■ **WORK TO BE COMPLETED**: Across the data below, how many lines hold "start"? Answer with that number and nothing else.

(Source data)
++++++++++++++++++++
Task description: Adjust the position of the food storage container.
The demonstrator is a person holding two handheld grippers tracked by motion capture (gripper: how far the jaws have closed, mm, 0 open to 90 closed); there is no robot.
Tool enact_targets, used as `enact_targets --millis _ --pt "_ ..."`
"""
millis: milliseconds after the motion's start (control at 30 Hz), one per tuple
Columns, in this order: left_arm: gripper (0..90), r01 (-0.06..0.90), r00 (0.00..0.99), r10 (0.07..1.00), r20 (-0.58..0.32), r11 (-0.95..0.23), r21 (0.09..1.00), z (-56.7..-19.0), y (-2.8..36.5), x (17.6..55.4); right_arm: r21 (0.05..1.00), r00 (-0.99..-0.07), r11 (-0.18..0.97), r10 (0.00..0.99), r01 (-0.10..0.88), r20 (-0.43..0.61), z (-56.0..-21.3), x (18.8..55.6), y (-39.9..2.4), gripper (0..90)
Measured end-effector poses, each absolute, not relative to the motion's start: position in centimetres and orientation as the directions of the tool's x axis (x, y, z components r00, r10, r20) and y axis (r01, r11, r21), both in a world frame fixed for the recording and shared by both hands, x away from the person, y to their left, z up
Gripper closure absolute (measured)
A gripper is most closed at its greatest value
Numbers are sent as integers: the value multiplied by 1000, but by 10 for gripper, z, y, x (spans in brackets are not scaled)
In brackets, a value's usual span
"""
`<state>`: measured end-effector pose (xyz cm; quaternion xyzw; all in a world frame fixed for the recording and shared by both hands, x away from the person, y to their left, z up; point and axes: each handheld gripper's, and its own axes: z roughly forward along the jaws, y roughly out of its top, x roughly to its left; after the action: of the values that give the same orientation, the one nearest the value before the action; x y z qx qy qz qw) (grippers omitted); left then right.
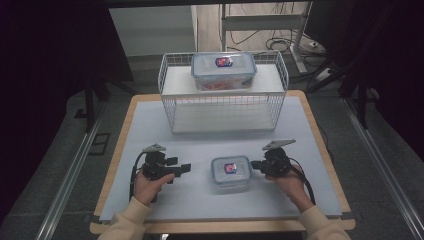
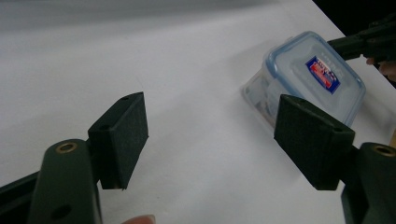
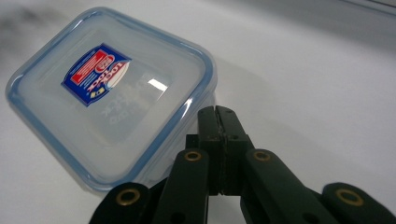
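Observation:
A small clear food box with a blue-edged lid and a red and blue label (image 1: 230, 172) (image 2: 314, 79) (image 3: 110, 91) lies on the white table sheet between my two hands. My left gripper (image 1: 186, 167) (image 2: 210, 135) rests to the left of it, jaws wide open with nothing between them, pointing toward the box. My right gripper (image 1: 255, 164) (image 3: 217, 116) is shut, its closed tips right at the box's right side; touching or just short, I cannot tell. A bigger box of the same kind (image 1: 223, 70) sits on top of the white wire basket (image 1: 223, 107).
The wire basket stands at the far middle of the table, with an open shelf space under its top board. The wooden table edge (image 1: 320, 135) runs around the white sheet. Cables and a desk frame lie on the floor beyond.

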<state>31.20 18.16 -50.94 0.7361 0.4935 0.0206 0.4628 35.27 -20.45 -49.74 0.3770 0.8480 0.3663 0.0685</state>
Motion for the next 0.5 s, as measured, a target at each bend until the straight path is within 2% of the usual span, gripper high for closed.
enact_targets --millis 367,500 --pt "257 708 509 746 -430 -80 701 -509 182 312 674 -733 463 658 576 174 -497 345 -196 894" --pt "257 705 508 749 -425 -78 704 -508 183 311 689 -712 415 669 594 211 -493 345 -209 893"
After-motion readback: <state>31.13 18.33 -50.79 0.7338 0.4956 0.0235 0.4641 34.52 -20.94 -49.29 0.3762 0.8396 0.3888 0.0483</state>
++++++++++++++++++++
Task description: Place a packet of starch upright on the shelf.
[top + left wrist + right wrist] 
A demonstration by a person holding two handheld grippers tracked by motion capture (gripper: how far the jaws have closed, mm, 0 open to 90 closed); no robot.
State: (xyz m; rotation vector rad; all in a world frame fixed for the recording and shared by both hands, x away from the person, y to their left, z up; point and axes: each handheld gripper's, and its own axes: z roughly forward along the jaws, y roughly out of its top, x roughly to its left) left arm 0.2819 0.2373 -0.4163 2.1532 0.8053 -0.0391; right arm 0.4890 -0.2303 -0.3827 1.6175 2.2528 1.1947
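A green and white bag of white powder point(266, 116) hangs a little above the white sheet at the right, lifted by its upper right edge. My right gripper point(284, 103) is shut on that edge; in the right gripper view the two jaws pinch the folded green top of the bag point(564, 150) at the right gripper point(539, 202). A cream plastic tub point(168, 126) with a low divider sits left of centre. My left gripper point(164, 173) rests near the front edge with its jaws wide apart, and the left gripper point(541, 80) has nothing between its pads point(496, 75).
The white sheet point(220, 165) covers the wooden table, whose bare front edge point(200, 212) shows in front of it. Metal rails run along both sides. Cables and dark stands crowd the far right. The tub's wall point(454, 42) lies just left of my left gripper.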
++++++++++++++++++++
■ **SOLUTION TO THIS TASK**: 2